European shares rebounded in midday trade on Wednesday after China unexpectedly cut its ratio of obligatory bank reserves, temporarily offsetting concerns about the eurozone debt crisis, dealers said.
However, investor sentiment remains clouded after eurozone finance chiefs failed to lift the region's bailout fund to one trillion euros, while Standard & Poor's cut its ratings on 15 major global banks overnight.
European stocks rose after falling early on.
London's FTSE 100 index gained 0.75 percent to 5,377.65 points, Frankfurt's DAX 30 added 1.18 percent to 5,868.60 points and the Paris CAC 40 won 0.54 percent to 3,043.08. Milan was up 0.88 percent and Madrid rose 0.44 percent.
But the euro dropped to $1.3289 from $1.3317 late in New York on Tuesday.
China's central bank said on Wednesday it will cut the reserve requirement ratio for the country's banks by 0.5 percent, in the strongest move yet to ease restrictions on lending.
The move, which takes effect on December 5, is a sign that the government is easing tight credit restrictions put in place to curb surging inflation and property prices.
The People's Bank of China said in the brief statement that it will reduce the ratio by 0.5 of a percentage point, effectively increasing the amount of money banks can lend.
"The move will ease constraints on bank lending. More important, though, is the signal this gives to the markets and to investors," said Capital Economics analyst Mark Williams.
"The PBoC could have achieved the same end of loosening constraints on credit growth quietly through its open market operations.
"The fact that it chose to act in this more public way is a signal not only that policymakers are loosening but that they want to be seen to be doing so," he added.
China, anxious about rising living costs, has pulled on a variety of levers to curb price rises in the past 18 months, including restricting the amount of money banks can lend and hiking interest rates.
ETX Capital trader Manoj Ladwa said China's move was "a short-term positive certainly for equity markets -- but much depends on eurozone ministers being able to sort out their issues."
European equities had fallen in earlier deals as eurozone finance chiefs struggled to boost the firepower of a bailout fund for indebted members at a key gathering in Brussels on Tuesday.
While they were unable to increase the European Financial Stability Facility, they did give it new powers and called on help from the International Monetary Fund (IMF).
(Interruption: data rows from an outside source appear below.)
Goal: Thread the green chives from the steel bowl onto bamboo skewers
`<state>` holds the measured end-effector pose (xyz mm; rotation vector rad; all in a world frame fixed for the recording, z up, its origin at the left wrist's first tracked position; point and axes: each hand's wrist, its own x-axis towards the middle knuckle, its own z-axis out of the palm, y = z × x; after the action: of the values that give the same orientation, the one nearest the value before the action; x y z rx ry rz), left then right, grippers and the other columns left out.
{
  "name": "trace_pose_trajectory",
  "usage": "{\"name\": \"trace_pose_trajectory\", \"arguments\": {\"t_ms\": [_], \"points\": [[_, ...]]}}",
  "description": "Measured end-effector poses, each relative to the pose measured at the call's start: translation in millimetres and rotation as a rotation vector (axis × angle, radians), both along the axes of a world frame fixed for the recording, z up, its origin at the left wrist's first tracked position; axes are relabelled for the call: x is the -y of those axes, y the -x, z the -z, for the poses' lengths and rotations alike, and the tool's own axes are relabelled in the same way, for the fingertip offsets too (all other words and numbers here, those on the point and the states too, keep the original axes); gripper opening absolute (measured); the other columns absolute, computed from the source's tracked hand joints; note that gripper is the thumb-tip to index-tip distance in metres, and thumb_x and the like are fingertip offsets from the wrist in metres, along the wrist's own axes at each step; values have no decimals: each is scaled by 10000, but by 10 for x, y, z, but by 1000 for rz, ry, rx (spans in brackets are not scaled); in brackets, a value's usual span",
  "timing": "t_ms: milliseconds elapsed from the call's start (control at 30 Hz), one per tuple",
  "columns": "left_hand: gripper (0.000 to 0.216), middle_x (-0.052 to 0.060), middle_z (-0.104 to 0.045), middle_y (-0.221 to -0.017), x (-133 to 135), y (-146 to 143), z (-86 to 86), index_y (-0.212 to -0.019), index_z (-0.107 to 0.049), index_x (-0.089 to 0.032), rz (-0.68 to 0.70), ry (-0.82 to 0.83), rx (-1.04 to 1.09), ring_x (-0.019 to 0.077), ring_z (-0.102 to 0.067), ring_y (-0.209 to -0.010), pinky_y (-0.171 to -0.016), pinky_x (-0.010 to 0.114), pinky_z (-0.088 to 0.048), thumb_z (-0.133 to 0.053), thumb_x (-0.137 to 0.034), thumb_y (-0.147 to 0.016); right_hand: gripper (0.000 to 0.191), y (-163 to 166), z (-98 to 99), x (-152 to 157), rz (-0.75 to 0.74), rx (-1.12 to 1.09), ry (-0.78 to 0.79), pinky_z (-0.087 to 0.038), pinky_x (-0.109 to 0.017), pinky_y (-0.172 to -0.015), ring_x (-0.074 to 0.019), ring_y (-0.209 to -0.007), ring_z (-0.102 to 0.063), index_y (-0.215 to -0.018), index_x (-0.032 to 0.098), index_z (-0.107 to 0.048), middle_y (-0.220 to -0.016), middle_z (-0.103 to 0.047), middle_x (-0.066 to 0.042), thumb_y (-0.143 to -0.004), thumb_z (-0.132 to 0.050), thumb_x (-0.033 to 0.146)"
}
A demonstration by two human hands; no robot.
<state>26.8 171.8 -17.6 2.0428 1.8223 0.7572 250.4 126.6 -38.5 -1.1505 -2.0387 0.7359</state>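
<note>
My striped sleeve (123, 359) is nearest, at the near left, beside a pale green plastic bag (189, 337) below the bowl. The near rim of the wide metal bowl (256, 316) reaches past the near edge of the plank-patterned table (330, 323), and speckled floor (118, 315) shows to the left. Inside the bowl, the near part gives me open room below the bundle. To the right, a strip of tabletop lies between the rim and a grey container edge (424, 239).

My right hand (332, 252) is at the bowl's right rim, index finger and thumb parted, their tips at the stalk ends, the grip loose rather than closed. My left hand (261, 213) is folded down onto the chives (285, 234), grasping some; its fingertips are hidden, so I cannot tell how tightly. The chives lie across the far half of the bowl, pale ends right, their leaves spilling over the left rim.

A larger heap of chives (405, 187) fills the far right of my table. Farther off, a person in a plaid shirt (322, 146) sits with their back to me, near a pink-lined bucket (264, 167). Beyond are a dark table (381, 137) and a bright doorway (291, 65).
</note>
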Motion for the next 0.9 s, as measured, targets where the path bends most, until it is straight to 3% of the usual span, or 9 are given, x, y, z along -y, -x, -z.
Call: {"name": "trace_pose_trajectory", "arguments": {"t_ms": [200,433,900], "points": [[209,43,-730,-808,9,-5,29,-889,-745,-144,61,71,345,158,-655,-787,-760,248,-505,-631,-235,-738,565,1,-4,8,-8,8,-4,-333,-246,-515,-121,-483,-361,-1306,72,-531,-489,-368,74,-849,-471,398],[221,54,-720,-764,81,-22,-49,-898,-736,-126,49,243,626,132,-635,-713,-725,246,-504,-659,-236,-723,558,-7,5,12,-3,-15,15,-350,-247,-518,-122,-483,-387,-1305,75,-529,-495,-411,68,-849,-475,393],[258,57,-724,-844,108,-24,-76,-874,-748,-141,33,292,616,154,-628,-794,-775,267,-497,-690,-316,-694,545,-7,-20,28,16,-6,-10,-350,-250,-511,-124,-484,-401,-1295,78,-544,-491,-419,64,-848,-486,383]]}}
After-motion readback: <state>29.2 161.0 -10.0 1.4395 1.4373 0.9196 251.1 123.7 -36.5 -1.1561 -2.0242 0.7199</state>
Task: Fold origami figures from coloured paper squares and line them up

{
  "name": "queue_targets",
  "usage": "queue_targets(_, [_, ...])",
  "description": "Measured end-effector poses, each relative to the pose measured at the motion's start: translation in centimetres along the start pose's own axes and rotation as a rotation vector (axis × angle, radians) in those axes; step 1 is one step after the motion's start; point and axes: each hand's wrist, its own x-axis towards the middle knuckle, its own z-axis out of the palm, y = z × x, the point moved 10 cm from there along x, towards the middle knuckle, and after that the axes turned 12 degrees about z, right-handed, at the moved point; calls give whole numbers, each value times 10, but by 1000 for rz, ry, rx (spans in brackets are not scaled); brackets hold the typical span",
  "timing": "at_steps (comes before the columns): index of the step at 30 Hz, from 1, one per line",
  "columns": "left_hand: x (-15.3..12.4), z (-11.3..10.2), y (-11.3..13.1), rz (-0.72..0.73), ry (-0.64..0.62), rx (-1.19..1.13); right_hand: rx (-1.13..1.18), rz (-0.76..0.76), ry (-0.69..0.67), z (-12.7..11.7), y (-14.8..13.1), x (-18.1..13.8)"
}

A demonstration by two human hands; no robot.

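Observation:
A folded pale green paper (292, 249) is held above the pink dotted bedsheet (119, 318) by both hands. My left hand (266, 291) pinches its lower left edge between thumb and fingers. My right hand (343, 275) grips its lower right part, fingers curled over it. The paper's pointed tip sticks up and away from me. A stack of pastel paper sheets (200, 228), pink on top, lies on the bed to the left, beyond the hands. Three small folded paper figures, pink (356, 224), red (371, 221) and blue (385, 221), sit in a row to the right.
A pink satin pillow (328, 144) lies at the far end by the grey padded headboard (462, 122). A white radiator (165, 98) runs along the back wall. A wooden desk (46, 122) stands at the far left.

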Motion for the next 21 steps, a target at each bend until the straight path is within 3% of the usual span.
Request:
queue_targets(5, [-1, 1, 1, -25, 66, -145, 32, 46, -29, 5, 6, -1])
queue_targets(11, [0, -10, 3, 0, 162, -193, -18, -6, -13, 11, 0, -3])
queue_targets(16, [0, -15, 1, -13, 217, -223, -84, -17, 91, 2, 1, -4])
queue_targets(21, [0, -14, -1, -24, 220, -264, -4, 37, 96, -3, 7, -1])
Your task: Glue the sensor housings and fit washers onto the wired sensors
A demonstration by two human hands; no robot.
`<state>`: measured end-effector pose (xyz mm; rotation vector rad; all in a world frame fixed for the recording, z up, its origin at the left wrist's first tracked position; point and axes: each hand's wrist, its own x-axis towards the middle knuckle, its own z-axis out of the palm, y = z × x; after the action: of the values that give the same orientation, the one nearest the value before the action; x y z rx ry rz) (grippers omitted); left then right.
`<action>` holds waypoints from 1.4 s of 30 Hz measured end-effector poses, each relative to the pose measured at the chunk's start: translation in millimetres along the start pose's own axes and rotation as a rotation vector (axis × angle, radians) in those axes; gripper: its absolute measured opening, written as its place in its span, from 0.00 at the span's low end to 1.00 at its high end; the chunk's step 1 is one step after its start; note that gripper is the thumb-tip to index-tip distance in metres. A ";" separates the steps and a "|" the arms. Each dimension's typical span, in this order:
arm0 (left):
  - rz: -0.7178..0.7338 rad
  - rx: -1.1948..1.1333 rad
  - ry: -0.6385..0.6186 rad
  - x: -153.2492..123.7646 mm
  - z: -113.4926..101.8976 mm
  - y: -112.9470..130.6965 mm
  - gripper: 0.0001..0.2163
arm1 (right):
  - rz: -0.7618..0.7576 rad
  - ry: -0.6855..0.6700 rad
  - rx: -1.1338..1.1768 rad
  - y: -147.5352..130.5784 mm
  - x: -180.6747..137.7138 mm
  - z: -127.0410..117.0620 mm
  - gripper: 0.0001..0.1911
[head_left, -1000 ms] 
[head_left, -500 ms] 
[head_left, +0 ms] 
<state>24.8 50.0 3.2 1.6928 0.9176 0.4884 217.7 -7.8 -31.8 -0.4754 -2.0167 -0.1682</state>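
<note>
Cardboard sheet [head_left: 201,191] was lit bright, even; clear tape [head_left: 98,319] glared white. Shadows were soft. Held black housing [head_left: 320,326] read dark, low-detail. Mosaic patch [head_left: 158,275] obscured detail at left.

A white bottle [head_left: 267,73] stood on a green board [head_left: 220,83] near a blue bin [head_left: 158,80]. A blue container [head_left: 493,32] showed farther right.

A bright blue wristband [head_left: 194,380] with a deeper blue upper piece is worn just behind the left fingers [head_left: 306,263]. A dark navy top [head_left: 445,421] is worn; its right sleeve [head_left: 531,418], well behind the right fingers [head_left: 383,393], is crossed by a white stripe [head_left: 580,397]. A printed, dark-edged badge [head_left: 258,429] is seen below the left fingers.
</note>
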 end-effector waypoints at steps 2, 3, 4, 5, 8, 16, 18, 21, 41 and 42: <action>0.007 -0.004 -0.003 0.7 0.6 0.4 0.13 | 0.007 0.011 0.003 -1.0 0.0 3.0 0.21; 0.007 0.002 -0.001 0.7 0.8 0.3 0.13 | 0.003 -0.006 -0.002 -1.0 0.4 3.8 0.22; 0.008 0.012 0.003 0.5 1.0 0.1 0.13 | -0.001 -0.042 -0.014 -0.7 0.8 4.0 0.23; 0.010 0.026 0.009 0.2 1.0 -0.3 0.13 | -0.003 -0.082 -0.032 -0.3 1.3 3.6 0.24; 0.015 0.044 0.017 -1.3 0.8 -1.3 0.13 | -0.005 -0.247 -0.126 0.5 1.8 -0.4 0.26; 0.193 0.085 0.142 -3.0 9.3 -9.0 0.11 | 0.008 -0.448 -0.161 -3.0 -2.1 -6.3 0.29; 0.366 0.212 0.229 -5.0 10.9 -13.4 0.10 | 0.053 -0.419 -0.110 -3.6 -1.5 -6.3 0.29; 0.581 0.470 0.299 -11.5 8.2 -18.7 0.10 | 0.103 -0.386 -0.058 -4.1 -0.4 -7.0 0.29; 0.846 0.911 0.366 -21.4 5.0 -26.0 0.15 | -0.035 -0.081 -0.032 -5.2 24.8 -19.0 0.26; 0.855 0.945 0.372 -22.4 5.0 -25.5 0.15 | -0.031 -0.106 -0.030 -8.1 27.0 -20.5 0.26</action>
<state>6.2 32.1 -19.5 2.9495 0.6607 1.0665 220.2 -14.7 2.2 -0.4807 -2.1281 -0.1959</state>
"Finance ministers convened again in Brussels for another jolly discussion about the euro and what not to do about the crisis of confidence in government debt," said Mark Deans, dealing manager at currency specialists MoneyCorp.
"Presumably they went there in the expectation of making progress. In fact all they managed to do was water down the EFSF.
"A figure of 1.0 trillion euro was originally attached to the fund; after yesterday's meeting investors were left in no doubt that the eventual number will be significantly lower."
Asian equities mostly slipped on Wednesday, after two days of gains, as the eurozone drama continued to dominate sentiment.
Markets were also hit by news that India's economic growth slowed to 6.9 percent year-on-year in the last quarter, its lowest in over two years, hit by a string of rate hikes and a weakening global economy.
Wall Street finished in positive territory overnight, aided by solid US consumer data, but sentiment was hampered as American Airlines filed for Chapter 11 bankruptcy protection.
Eurozone finance chiefs turned to the IMF for more help to keep the eurozone together on Wednesday after missing their goal of boosting the EFSF bailout fund from the current level of 440 billion euros.
With fears rising that Italy will need a bailout after its borrowing costs soared to record heights, ministers were searching for ways to control the rapidly worsening crisis now threatening the entire world financial system.
On Tuesday, Italy encountered serious strains at a bond auction which resulted in an inversion of the curve of interest rates demanded to finance Italian public finances, with the rate for three-year money being higher than the rate for 10 years.
Meanwhile in Britain on Wednesday, more than two million public sector workers are holding the biggest strike in decades to protest at government's plans to change their pensions.